### WHAT IS REQUIRED
In your reply, write out the records exactly, each line intact.
Content starts
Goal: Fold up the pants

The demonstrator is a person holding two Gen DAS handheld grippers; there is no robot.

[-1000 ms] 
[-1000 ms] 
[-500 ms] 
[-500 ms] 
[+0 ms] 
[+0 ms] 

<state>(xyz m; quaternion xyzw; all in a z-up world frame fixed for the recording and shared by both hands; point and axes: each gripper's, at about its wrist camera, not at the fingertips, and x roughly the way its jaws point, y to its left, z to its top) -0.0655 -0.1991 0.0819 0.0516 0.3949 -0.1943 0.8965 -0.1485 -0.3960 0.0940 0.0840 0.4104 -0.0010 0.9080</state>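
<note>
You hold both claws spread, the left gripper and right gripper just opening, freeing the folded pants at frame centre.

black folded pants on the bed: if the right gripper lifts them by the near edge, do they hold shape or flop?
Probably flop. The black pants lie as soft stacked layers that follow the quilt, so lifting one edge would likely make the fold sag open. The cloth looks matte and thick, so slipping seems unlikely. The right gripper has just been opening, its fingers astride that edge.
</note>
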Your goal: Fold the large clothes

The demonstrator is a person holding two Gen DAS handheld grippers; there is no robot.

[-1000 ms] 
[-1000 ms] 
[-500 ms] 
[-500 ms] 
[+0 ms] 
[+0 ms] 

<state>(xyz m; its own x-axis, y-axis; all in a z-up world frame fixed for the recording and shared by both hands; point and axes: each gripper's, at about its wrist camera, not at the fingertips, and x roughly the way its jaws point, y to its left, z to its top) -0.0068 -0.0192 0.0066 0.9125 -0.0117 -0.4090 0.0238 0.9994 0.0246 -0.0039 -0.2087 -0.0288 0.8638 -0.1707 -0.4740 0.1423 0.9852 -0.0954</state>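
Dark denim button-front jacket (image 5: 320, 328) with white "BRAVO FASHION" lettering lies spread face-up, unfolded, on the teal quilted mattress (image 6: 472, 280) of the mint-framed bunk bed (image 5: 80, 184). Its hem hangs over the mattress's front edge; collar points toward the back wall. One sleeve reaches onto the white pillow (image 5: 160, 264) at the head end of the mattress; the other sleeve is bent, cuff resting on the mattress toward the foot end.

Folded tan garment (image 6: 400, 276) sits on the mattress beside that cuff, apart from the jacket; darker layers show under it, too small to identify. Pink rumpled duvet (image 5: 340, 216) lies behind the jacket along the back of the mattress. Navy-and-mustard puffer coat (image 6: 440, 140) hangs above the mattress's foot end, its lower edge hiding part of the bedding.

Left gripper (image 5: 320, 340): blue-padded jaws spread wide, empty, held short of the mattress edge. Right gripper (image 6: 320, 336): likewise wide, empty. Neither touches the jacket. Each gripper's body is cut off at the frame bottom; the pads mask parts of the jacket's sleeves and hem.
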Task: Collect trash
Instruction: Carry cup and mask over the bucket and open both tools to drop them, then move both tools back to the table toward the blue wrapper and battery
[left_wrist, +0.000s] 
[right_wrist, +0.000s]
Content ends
### ANSWER TO THIS TASK
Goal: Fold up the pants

The demonstrator is a person holding two Gen DAS handheld grippers; there is no robot.

[-1000 ms] 
[-1000 ms] 
[-500 ms] 
[-500 ms] 
[+0 ms] 
[+0 ms] 

<state>(xyz m; quaternion xyzw; all in a z-up world frame fixed for the recording and shared by both hands; point and axes: each gripper's, at about its wrist camera, not at the fingertips, and x roughly the way its jaws point, y to its left, z to its top) -0.0655 -0.1991 0.0819 0.0516 0.3949 -0.1943 0.8965 -0.1485 -0.3960 0.0940 0.0840 0.4104 -0.0010 0.9080</state>
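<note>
You hold both claws spread, the left gripper and right gripper just opening, freeing the folded pants at frame centre.

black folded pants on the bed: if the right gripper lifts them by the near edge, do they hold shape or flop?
Probably flop. The black pants lie as soft stacked layers that follow the quilt, so lifting one edge would likely make the fold sag open. The cloth looks matte and thick, so slipping seems unlikely. The right gripper has just been opening, its fingers astride that edge.
</note>
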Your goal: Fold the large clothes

The demonstrator is a person holding two Gen DAS handheld grippers; there is no robot.

[-1000 ms] 
[-1000 ms] 
[-500 ms] 
[-500 ms] 
[+0 ms] 
[+0 ms] 

<state>(xyz m; its own x-axis, y-axis; all in a z-up world frame fixed for the recording and shared by both hands; point and axes: each gripper's, at about its wrist camera, not at the fingertips, and x roughly the way its jaws point, y to its left, z to its top) -0.0068 -0.0192 0.0066 0.9125 -0.0117 -0.4090 0.0238 0.9994 0.0246 -0.0039 -0.2087 -0.0288 0.8638 -0.1707 -0.4740 0.1423 0.9852 -0.0954</state>
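Dark denim button-front jacket (image 5: 320, 328) with white "BRAVO FASHION" lettering lies spread face-up, unfolded, on the teal quilted mattress (image 6: 472, 280) of the mint-framed bunk bed (image 5: 80, 184). Its hem hangs over the mattress's front edge; collar points toward the back wall. One sleeve reaches onto the white pillow (image 5: 160, 264) at the head end of the mattress; the other sleeve is bent, cuff resting on the mattress toward the foot end.

Folded tan garment (image 6: 400, 276) sits on the mattress beside that cuff, apart from the jacket; darker layers show under it, too small to identify. Pink rumpled duvet (image 5: 340, 216) lies behind the jacket along the back of the mattress. Navy-and-mustard puffer coat (image 6: 440, 140) hangs above the mattress's foot end, its lower edge hiding part of the bedding.

Left gripper (image 5: 320, 340): blue-padded jaws spread wide, empty, held short of the mattress edge. Right gripper (image 6: 320, 336): likewise wide, empty. Neither touches the jacket. Each gripper's body is cut off at the frame bottom; the pads mask parts of the jacket's sleeves and hem.
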Task: Collect trash
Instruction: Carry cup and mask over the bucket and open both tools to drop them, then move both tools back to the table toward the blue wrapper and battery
[left_wrist, +0.000s] 
[right_wrist, +0.000s]

No further output is required for this answer.